■ STORED DATA
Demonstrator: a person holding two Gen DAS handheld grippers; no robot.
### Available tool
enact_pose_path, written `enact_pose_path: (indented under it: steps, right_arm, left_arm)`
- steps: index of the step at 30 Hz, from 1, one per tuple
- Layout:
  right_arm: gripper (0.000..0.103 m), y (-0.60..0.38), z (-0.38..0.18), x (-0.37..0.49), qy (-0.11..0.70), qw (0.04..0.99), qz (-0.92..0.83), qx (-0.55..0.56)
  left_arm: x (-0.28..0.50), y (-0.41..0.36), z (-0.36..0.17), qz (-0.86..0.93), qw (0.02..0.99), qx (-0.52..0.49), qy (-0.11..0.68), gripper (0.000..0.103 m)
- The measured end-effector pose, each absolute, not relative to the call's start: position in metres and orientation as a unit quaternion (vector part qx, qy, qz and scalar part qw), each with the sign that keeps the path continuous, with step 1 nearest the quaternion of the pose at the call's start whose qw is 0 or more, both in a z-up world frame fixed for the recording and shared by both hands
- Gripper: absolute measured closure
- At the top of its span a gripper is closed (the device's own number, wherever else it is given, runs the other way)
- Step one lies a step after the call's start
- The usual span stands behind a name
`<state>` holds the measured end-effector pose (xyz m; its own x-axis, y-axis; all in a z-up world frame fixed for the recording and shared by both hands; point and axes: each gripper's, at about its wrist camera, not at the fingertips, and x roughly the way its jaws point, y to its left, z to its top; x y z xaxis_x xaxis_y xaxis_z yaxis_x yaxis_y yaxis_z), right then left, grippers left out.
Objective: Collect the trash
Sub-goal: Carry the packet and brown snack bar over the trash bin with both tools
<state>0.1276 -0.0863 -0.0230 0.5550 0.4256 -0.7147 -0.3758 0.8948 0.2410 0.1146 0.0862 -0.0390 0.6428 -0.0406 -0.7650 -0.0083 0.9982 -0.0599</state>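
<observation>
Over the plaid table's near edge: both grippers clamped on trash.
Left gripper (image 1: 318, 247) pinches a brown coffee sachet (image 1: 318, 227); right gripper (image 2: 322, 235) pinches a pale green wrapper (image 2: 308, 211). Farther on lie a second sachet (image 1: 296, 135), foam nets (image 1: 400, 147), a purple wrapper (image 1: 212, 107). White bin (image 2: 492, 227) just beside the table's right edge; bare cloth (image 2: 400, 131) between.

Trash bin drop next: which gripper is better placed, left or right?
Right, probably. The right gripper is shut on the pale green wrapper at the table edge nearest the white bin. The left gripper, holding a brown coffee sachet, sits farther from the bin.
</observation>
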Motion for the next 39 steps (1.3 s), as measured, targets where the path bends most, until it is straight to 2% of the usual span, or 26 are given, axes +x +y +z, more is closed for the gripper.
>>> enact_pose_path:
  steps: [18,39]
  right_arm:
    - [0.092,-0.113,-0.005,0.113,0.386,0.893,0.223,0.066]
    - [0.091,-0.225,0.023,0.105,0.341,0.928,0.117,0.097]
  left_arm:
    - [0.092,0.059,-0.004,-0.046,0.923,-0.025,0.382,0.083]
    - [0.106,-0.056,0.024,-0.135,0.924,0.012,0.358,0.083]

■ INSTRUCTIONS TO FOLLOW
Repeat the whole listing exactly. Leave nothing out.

■ SOLUTION
Demonstrator: a person holding two Gen DAS handheld grippers; no robot.
### Available tool
enact_pose_path, written `enact_pose_path: (indented under it: steps, right_arm, left_arm)`
- steps: index of the step at 30 Hz, from 1, one per tuple
- Layout:
  right_arm: gripper (0.000..0.103 m), y (-0.60..0.38), z (-0.38..0.18), x (-0.37..0.49), qy (-0.11..0.70), qw (0.04..0.99), qz (-0.92..0.83), qx (-0.55..0.56)
  left_arm: x (-0.28..0.50), y (-0.41..0.36), z (-0.36..0.17), qz (-0.86..0.93), qw (0.02..0.99), qx (-0.52..0.49), qy (-0.11..0.68), gripper (0.000..0.103 m)
- The measured end-effector pose, each absolute, not relative to the call's start: position in metres and orientation as a unit quaternion (vector part qx, qy, qz and scalar part qw), each with the sign that keeps the path continuous, with step 1 nearest the quaternion of the pose at the call's start whose qw is 0 or more, both in a z-up world frame fixed for the recording and shared by both hands
- Gripper: absolute measured closure
- At the top of its span a gripper is closed (the device's own number, wherever else it is given, runs the other way)
- Step one lies a step after the call's start
- The usual span stands behind a name
`<state>` holds the measured end-effector pose (xyz m; its own x-axis, y-axis; all in a z-up world frame fixed for the recording and shared by both hands; point and axes: each gripper's, at about its wrist camera, not at the fingertips, and x roughly the way its jaws point, y to its left, z to its top; x y z xaxis_x xaxis_y xaxis_z yaxis_x yaxis_y yaxis_z), right then left, grippers left out.
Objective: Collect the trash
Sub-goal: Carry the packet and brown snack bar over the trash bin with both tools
<state>0.1276 -0.0863 -0.0230 0.5550 0.4256 -0.7147 -0.3758 0.8948 0.2410 0.1146 0.0862 -0.0390 0.6428 -0.0406 -0.7650 -0.0083 0.9982 -0.0599</state>
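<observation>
Over the plaid table's near edge: both grippers clamped on trash.
Left gripper (image 1: 318, 247) pinches a brown coffee sachet (image 1: 318, 227); right gripper (image 2: 322, 235) pinches a pale green wrapper (image 2: 308, 211). Farther on lie a second sachet (image 1: 296, 135), foam nets (image 1: 400, 147), a purple wrapper (image 1: 212, 107). White bin (image 2: 492, 227) just beside the table's right edge; bare cloth (image 2: 400, 131) between.

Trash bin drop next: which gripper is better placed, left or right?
Right, probably. The right gripper is shut on the pale green wrapper at the table edge nearest the white bin. The left gripper, holding a brown coffee sachet, sits farther from the bin.
</observation>
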Motion for the next 39 steps (1.3 s), as measured, targets where the path bends most, until it is straight to 2% of the usual span, or 26 are given, axes +x +y +z, more is closed for the gripper.
>>> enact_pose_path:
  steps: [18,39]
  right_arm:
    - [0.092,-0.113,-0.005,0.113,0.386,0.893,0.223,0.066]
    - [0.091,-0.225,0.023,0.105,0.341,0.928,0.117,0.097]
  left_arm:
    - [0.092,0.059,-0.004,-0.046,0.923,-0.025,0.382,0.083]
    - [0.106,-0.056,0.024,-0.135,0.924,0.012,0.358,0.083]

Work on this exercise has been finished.